Task requirements: The answer must be an exact reproduction of the lines from the start of the records below through the line containing "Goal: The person", and nothing more.

Records excerpted from a collection:
○ ○ ○ ○

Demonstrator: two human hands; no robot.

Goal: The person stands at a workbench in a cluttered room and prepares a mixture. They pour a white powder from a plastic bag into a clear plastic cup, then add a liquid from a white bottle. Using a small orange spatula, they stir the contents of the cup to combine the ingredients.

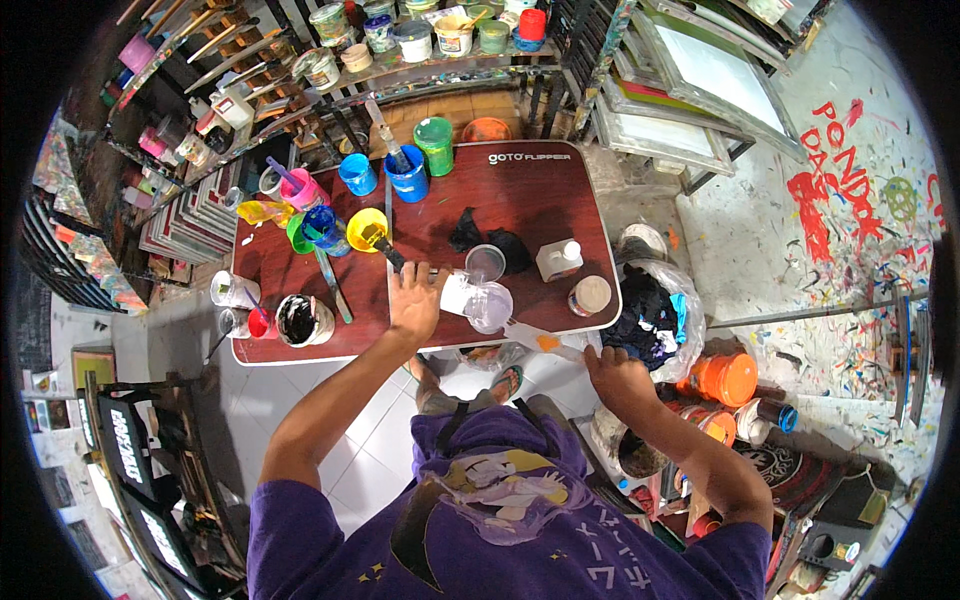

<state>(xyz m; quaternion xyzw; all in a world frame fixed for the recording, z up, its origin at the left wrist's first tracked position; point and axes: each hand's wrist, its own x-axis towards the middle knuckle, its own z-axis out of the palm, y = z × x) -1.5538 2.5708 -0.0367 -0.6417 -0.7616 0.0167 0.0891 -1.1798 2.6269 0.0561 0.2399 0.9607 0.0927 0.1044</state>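
Note:
My left hand (416, 302) is closed at the base of a white plastic tub (460, 294), which is tilted with its mouth to the right. Its fingertips are partly hidden. A pale, stained spatula (550, 343) is gripped in my right hand (620, 378), its blade tip at the tub's mouth. Just beyond the tub lies a clear round lid or cup (485, 262), beside crumpled black cloth (512, 252). A yellow cup (368, 230) with a dark-handled tool in it stands beyond my left hand. To the right are a white bottle (559, 261) and a lidded jar (590, 297).
The dark red table (440, 225) carries blue cups (407, 182), a green tub (434, 146), a pink cup (303, 188) and a black paint pot (304, 320). A bag of dark rags (640, 315) stands at its right edge. Paint-pot shelves (420, 75) line the back.

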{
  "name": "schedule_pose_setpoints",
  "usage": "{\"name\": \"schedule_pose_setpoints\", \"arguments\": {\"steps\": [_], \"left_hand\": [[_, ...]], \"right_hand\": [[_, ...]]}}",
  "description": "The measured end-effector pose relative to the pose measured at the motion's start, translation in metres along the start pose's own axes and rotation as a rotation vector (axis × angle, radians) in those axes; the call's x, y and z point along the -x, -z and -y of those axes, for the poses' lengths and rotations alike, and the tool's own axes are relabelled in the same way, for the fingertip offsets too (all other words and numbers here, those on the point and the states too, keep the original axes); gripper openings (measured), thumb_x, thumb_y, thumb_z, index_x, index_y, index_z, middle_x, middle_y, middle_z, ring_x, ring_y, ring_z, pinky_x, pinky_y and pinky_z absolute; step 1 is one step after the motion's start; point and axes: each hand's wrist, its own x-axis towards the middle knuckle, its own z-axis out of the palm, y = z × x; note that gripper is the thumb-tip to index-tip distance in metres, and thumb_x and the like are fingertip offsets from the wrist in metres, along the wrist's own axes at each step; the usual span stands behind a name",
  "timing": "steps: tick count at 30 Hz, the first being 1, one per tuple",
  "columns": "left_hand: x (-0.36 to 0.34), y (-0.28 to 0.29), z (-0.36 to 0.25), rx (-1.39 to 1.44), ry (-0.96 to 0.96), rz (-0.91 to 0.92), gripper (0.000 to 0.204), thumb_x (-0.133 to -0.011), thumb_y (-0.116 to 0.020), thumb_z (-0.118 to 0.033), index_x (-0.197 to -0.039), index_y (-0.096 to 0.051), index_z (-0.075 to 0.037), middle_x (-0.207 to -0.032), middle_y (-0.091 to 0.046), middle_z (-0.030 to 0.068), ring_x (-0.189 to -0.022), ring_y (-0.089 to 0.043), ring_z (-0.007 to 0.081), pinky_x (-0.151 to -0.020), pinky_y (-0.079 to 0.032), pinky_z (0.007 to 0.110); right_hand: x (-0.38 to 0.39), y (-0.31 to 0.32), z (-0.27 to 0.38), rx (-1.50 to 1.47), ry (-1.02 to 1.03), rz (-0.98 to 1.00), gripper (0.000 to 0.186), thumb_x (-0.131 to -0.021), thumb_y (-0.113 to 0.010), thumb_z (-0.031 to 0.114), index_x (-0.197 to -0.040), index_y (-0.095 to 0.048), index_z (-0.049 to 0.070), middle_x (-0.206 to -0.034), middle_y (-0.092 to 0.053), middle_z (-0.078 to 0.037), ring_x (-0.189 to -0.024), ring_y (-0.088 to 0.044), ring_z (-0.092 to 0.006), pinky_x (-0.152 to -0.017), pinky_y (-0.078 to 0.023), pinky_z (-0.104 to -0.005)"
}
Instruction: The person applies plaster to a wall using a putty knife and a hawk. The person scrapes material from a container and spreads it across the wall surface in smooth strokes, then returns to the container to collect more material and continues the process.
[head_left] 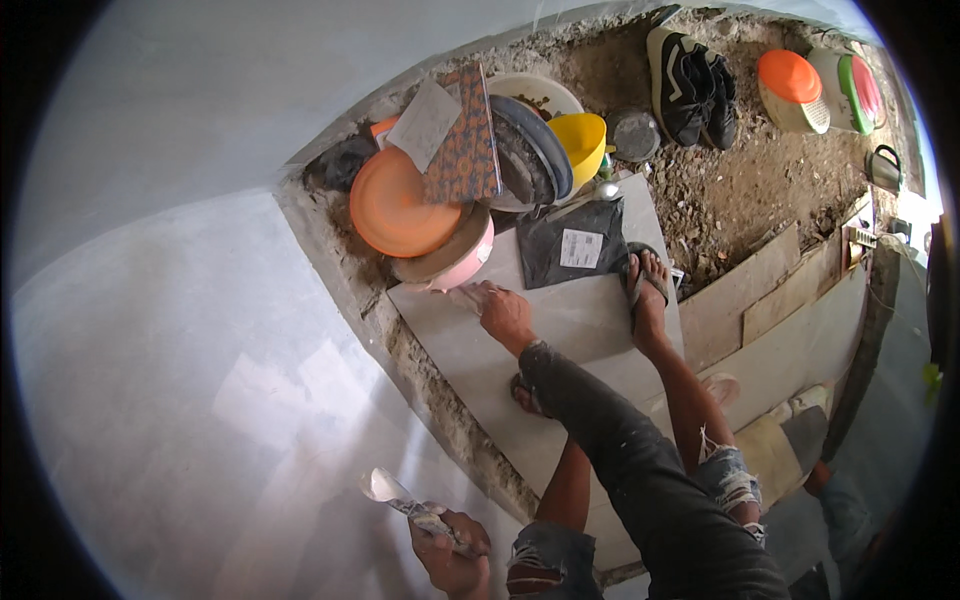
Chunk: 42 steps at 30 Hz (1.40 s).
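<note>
Person crouches on a loose grey floor tile (pixel 570 330) laid over rough mortar bed; right hand (pixel 505 315) reaches to the tile's far corner at 12 o'clock from the knee, fingers bent and pressed down on the tile edge, holding nothing I can make out, just beside a pink bucket (pixel 450 262); left hand (pixel 452 555) at 7 o'clock, fingers wrapped tight round the handle of a trowel (pixel 400 495), blade resting over the finished pale floor; judgement: press evenly at the corner, keep weight of both sandalled feet steady so tile doesn't rock, keep trowel clear of the joint.

Packages: dark grey flat pouch (pixel 572 243) at 1 o'clock of the right hand, lying on the tile, square white label near its middle; patterned brown-blue flat box (pixel 465 140) leaning on the orange lid (pixel 395 210) at 11 o'clock, pale card on top; print too small to tell.
</note>
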Motion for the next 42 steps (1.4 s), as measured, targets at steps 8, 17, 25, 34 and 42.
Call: {"name": "schedule_pose_setpoints", "arguments": {"steps": [8, 17, 25, 34, 42], "left_hand": [[0.035, -0.007, -0.033, 0.091, 0.005, -0.033, 0.044, -0.090, -0.063, -0.029, -0.121, -0.049, -0.002, -0.070, -0.052, 0.0092, -0.050, -0.052, 0.0203, -0.043, -0.045, 0.032], [0.132, -0.045, -0.128, 0.157, 0.019, 0.063, 0.038, -0.092, -0.052, -0.032, -0.115, -0.053, -0.002, -0.073, -0.054, 0.0087, -0.050, -0.052, 0.0194, -0.046, -0.046, 0.032], [0.269, -0.092, -0.257, 0.303, -0.193, 0.224, 0.038, -0.091, -0.054, -0.032, -0.114, -0.055, -0.001, -0.075, -0.056, 0.0099, -0.051, -0.053, 0.0203, -0.046, -0.045, 0.032], [0.390, -0.125, -0.351, 0.491, -0.303, 0.502, 0.039, -0.093, -0.052, -0.032, -0.118, -0.055, -0.002, -0.076, -0.056, 0.0089, -0.054, -0.055, 0.0200, -0.048, -0.047, 0.033], [0.349, -0.136, -0.358, 0.392, -0.003, 0.586, 0.035, -0.096, -0.050, -0.030, -0.119, -0.055, -0.003, -0.078, -0.057, 0.0077, -0.056, -0.057, 0.0180, -0.049, -0.049, 0.032]], "right_hand": [[0.073, 0.095, 0.010, -0.234, 0.225, 0.617, 0.030, -0.097, -0.059, 0.023, -0.120, -0.068, 0.006, -0.106, -0.071, -0.022, -0.096, -0.067, -0.0432, -0.085, -0.053, -0.0479], [0.163, 0.371, 0.210, -0.412, 0.551, 0.457, 0.029, -0.090, -0.065, 0.006, -0.119, -0.067, 0.005, -0.108, -0.072, -0.018, -0.100, -0.067, -0.0407, -0.086, -0.053, -0.0453], [0.298, 0.677, 0.544, 0.075, 1.428, 0.320, 0.032, -0.083, -0.073, 0.025, -0.114, -0.077, 0.023, -0.133, -0.068, -0.004, -0.125, -0.061, -0.0293, -0.102, -0.052, -0.0451], [0.406, 0.713, 0.629, -0.518, 1.113, 0.125, 0.045, -0.101, -0.061, 0.021, -0.140, -0.054, -0.002, -0.132, -0.063, -0.015, -0.116, -0.066, -0.0292, -0.102, -0.052, -0.0479], [0.386, 0.695, 0.614, -0.931, 0.580, 0.002, 0.041, -0.105, -0.056, 0.020, -0.139, -0.051, -0.001, -0.126, -0.064, -0.010, -0.108, -0.069, -0.0236, -0.086, -0.062, -0.0378]]}}
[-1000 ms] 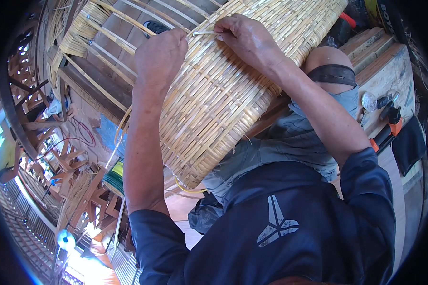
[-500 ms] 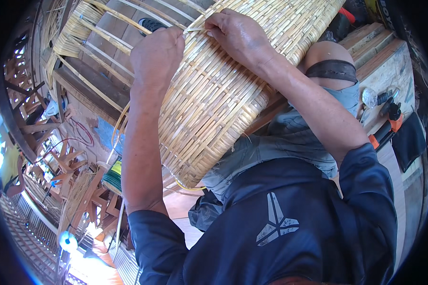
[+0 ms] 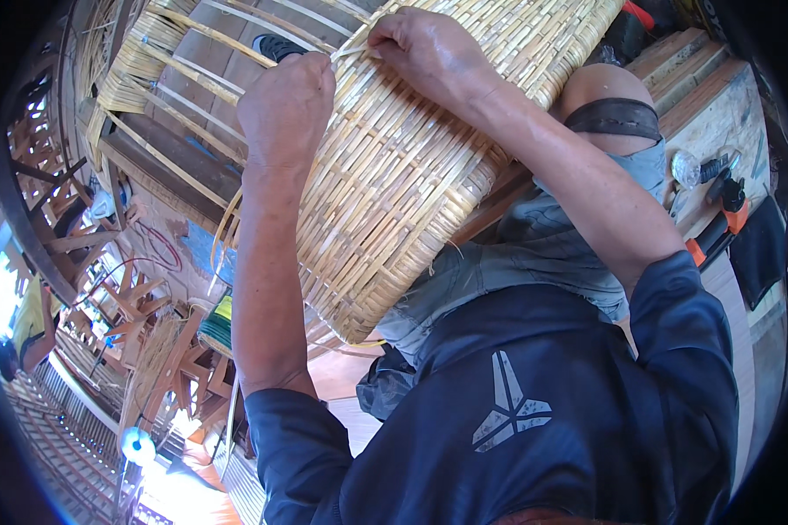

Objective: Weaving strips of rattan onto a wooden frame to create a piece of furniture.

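Note:
My left hand (image 3: 284, 112) is closed at the edge of the finished weave, its fingertips on a thin pale cane strip (image 3: 348, 52). My right hand (image 3: 429, 63) pinches the same strip a short way to the right, above the woven cane panel (image 3: 385, 201); its exact fingertip grip is partly hidden. The panel slants across my lap beside my bent knee. At upper left, long bare strips (image 3: 197, 70) span an unwoven part of the frame, between the dense weave and a wrapped bundle of cane (image 3: 131, 87).
Wooden planks and a worktop (image 3: 709, 122) on the right hold orange-and-black tools (image 3: 734, 210) and a clear bottle (image 3: 685, 168). A green coil (image 3: 217, 328), red hose and wooden chair parts (image 3: 131, 297) lie at left. A person in yellow (image 3: 31, 324) is at the far left.
My right hand has moved up and left along the weave toward my left hand. My left hand has shifted slightly left. The person in yellow shows more clearly at left.

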Motion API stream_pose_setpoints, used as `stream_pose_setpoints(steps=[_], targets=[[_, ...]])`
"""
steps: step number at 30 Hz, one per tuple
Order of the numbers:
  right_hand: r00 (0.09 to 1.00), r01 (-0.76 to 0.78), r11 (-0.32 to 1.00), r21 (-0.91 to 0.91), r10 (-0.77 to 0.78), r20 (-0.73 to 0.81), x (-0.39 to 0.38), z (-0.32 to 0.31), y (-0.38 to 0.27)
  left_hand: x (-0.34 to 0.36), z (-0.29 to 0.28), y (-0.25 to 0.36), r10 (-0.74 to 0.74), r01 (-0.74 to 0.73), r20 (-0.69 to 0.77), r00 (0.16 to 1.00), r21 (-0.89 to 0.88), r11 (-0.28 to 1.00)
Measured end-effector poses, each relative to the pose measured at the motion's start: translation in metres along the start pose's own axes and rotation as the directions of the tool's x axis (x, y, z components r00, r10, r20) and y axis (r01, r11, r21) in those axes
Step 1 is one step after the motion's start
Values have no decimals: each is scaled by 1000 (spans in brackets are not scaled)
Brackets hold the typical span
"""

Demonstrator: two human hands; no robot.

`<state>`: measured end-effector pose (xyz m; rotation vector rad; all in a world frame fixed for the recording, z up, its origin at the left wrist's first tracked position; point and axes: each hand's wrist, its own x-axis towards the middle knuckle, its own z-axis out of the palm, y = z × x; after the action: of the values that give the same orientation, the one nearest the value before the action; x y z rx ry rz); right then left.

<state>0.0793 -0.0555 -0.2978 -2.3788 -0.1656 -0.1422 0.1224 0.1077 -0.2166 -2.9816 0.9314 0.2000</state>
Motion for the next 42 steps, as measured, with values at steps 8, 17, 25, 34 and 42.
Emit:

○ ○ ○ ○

Solution to this task:
Demonstrator: two human hands; no robot.

Goal: The person stands at a workbench in a cluttered room and prepares a mixture. They pour a white powder from a plastic bag into a clear plastic cup, then add a liquid from a white bottle. Using a small orange spatula, they stir the contents of the cup to combine the ingredients.

The answer to this exercise has been fully stated.